Extracted records:
------
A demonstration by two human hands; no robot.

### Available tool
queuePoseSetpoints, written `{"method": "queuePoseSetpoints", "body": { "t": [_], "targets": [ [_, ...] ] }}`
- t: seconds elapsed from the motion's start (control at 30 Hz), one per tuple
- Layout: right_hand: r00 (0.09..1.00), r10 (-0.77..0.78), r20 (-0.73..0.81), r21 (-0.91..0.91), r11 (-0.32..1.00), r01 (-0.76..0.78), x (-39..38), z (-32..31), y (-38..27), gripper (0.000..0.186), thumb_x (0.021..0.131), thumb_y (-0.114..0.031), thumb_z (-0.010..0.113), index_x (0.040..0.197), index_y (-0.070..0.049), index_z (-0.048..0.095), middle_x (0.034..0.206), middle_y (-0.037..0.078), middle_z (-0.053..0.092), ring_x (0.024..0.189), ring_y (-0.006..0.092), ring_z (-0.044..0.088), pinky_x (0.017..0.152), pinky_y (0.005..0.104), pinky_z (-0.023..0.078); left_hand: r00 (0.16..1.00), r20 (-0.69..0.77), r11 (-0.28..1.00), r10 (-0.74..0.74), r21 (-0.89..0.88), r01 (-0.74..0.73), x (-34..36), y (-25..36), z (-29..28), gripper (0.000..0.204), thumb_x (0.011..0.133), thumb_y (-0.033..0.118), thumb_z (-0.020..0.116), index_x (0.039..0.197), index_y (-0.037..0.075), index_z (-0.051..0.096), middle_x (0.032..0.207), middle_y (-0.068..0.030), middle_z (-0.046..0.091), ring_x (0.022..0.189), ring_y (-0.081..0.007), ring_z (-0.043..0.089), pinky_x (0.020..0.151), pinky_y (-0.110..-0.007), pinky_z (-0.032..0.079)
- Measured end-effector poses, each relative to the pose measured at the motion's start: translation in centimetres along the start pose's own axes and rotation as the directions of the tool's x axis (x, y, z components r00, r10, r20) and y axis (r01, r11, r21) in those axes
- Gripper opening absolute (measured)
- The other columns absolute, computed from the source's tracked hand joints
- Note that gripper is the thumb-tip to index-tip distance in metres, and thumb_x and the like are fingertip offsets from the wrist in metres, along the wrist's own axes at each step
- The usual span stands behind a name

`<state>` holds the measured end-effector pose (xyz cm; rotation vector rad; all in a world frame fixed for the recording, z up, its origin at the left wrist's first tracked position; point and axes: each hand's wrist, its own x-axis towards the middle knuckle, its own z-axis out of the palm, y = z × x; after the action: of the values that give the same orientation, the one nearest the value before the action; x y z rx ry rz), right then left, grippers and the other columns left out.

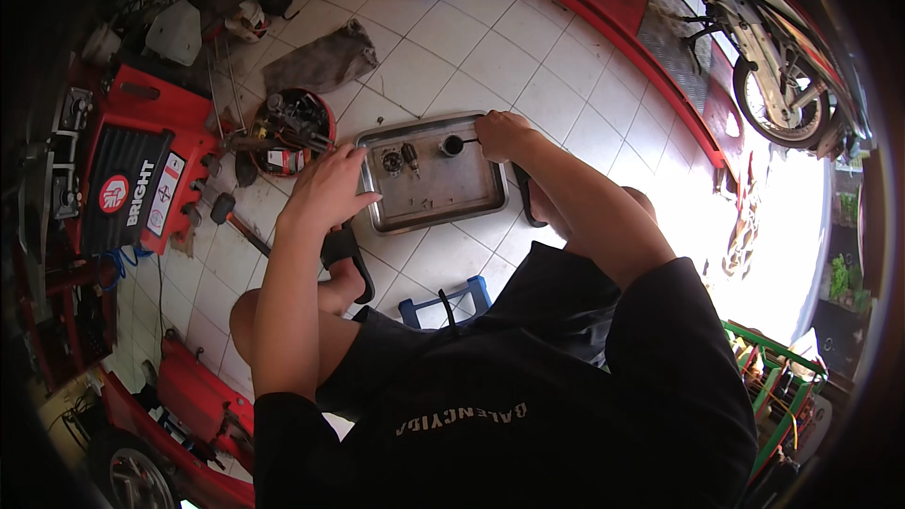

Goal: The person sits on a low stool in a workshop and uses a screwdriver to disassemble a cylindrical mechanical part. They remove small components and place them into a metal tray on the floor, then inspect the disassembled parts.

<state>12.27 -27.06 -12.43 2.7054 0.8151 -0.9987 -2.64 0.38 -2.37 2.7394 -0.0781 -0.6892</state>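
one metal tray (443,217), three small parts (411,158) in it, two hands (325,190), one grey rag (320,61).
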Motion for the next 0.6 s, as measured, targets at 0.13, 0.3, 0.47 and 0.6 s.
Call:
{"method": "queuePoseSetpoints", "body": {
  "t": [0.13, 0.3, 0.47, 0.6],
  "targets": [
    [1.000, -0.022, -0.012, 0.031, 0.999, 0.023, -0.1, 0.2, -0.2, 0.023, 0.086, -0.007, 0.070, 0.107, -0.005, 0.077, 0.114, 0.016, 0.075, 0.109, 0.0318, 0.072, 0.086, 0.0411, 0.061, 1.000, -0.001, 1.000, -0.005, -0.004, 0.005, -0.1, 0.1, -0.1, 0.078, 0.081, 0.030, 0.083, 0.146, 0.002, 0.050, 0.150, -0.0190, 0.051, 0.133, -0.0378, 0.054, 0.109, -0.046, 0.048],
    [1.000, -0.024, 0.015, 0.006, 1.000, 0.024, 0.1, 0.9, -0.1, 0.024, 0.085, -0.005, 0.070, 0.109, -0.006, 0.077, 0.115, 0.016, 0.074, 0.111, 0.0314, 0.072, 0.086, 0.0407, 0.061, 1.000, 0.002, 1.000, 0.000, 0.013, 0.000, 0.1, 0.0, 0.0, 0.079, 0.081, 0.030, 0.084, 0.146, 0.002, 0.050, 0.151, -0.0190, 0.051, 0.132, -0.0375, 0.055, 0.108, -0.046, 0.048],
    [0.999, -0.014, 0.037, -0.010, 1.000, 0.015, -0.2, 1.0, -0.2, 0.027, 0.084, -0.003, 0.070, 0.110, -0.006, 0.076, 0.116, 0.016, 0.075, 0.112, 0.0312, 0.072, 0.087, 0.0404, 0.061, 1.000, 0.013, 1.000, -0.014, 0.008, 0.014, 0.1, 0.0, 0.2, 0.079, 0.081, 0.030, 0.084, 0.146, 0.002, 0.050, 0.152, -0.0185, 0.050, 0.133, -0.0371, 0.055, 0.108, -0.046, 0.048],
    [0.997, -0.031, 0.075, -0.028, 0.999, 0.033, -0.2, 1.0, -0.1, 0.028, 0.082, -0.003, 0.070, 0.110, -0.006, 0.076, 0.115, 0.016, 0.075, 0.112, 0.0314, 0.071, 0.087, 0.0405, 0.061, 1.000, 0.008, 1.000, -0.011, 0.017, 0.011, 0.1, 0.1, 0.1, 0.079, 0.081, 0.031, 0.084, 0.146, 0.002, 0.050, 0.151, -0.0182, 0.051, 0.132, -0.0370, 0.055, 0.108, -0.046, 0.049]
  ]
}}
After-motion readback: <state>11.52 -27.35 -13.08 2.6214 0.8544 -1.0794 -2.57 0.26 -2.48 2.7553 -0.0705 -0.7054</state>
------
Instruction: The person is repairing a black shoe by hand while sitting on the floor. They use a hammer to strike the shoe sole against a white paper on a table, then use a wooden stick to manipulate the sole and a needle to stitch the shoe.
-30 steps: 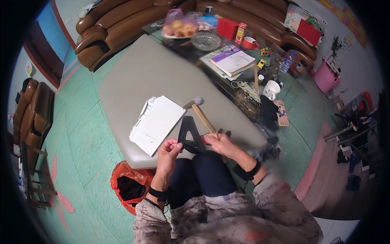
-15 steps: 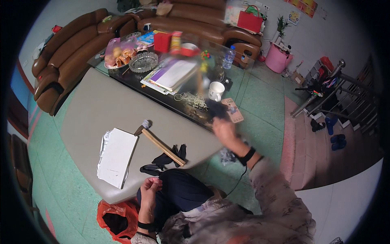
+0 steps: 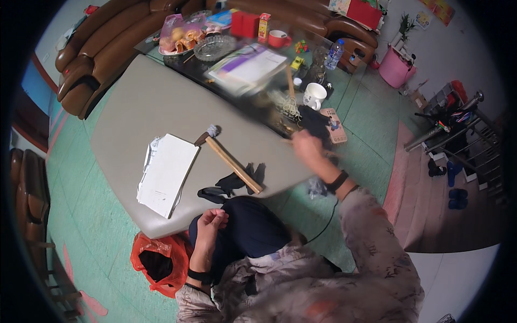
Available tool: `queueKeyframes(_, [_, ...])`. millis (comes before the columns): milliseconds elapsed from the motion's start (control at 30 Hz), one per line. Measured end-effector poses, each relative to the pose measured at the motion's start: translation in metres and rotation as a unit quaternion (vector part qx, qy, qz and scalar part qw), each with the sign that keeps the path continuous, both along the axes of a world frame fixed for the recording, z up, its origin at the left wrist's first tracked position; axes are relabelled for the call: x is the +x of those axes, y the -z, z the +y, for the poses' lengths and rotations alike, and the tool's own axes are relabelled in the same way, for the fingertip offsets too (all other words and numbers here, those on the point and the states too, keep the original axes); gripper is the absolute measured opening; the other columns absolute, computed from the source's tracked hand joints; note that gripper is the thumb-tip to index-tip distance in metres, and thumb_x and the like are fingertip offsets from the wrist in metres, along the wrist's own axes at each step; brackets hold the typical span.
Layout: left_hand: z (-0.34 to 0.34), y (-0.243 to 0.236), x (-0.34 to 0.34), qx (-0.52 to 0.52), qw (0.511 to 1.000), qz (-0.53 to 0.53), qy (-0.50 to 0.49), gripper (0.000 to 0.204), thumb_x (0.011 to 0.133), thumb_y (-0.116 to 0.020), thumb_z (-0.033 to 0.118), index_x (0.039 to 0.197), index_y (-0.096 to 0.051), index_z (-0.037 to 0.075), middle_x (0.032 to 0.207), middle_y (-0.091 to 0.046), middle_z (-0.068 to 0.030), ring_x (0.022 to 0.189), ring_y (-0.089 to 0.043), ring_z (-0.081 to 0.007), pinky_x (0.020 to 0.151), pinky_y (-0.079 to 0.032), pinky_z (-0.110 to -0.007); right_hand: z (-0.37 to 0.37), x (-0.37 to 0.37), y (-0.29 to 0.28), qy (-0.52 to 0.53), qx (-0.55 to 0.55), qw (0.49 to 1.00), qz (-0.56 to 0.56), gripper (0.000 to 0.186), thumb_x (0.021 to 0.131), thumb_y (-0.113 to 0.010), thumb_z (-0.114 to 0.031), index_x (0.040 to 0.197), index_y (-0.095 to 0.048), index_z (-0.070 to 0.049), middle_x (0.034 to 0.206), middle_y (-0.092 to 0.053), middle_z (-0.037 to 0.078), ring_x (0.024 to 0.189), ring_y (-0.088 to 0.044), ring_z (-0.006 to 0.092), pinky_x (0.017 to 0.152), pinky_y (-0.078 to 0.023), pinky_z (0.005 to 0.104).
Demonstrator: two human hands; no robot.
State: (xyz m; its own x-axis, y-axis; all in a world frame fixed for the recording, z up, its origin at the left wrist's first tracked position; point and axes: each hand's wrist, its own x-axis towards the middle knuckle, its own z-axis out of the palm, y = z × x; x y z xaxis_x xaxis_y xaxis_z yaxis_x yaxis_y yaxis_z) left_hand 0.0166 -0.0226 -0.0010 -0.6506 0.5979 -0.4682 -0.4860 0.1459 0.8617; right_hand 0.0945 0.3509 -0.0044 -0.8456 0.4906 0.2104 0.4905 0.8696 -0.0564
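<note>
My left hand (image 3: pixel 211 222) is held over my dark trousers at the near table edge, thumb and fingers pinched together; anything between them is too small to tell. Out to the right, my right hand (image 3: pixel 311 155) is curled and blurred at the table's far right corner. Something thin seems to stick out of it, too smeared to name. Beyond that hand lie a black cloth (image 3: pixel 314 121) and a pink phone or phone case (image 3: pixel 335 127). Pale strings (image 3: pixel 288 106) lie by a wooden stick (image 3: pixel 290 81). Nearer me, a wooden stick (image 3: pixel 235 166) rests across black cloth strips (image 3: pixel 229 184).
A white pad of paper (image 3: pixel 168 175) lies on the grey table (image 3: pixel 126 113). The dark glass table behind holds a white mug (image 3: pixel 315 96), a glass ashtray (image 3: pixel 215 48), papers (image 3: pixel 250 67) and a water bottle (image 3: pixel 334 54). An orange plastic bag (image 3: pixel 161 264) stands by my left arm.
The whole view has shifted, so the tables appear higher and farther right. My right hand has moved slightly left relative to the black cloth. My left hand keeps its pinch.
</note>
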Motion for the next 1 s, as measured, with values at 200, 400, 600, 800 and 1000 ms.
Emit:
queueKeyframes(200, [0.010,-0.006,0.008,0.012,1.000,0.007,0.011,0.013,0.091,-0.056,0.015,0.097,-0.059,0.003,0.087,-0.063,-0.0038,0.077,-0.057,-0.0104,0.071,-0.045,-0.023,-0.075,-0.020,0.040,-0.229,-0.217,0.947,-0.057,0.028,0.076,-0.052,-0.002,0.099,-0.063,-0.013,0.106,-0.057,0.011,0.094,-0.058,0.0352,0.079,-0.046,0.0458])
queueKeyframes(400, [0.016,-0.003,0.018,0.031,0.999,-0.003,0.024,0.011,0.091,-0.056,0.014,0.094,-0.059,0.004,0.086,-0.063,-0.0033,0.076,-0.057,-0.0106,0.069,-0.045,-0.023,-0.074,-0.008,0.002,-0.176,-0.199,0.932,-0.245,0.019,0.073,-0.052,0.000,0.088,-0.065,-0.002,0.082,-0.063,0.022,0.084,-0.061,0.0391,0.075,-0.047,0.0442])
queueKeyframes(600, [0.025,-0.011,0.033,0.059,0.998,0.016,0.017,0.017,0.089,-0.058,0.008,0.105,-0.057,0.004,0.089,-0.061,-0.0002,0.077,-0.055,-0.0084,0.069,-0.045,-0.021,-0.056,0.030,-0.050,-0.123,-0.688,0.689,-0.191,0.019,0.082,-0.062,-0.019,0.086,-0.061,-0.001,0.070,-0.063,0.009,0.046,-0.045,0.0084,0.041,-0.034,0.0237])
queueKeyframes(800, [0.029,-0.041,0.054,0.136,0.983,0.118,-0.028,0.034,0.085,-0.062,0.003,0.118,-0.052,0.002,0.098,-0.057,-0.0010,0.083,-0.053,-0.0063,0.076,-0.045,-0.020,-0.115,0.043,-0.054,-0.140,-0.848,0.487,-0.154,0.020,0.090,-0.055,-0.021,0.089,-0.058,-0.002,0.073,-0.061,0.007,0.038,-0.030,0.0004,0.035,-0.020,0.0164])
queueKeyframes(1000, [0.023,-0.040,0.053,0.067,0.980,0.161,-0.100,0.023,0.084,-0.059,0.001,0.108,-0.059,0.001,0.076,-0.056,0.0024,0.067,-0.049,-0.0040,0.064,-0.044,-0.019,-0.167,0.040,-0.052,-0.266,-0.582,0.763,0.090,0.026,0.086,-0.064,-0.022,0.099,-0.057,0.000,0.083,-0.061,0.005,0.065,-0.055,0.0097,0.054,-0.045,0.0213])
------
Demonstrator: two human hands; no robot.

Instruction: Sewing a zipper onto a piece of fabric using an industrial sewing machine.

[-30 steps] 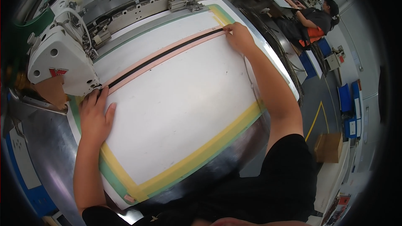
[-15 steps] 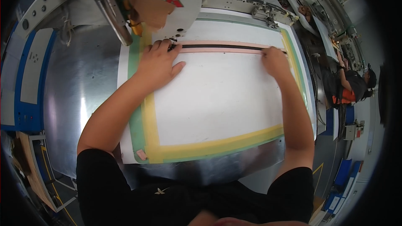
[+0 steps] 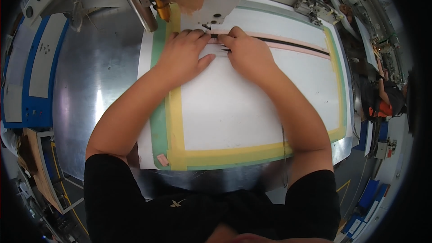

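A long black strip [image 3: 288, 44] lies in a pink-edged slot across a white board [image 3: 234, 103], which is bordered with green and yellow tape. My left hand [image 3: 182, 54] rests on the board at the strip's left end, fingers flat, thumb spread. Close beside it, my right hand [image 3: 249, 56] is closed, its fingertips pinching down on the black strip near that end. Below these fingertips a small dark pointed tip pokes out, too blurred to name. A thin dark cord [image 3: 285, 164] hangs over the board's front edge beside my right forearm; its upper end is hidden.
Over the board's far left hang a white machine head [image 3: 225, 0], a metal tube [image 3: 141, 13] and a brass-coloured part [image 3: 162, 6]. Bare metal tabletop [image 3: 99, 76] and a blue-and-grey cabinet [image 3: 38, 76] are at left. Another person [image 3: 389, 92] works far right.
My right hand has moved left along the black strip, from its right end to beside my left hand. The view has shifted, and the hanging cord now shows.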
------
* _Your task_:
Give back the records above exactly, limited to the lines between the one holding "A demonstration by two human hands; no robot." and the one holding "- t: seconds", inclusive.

* _Result of the task_:
A demonstration by two human hands; no robot.

### Available tool
queuePoseSetpoints, written `{"method": "queuePoseSetpoints", "body": { "t": [_], "targets": [ [_, ...] ] }}`
- t: seconds elapsed from the motion's start (control at 30 Hz), one per tuple

No additional output will be produced.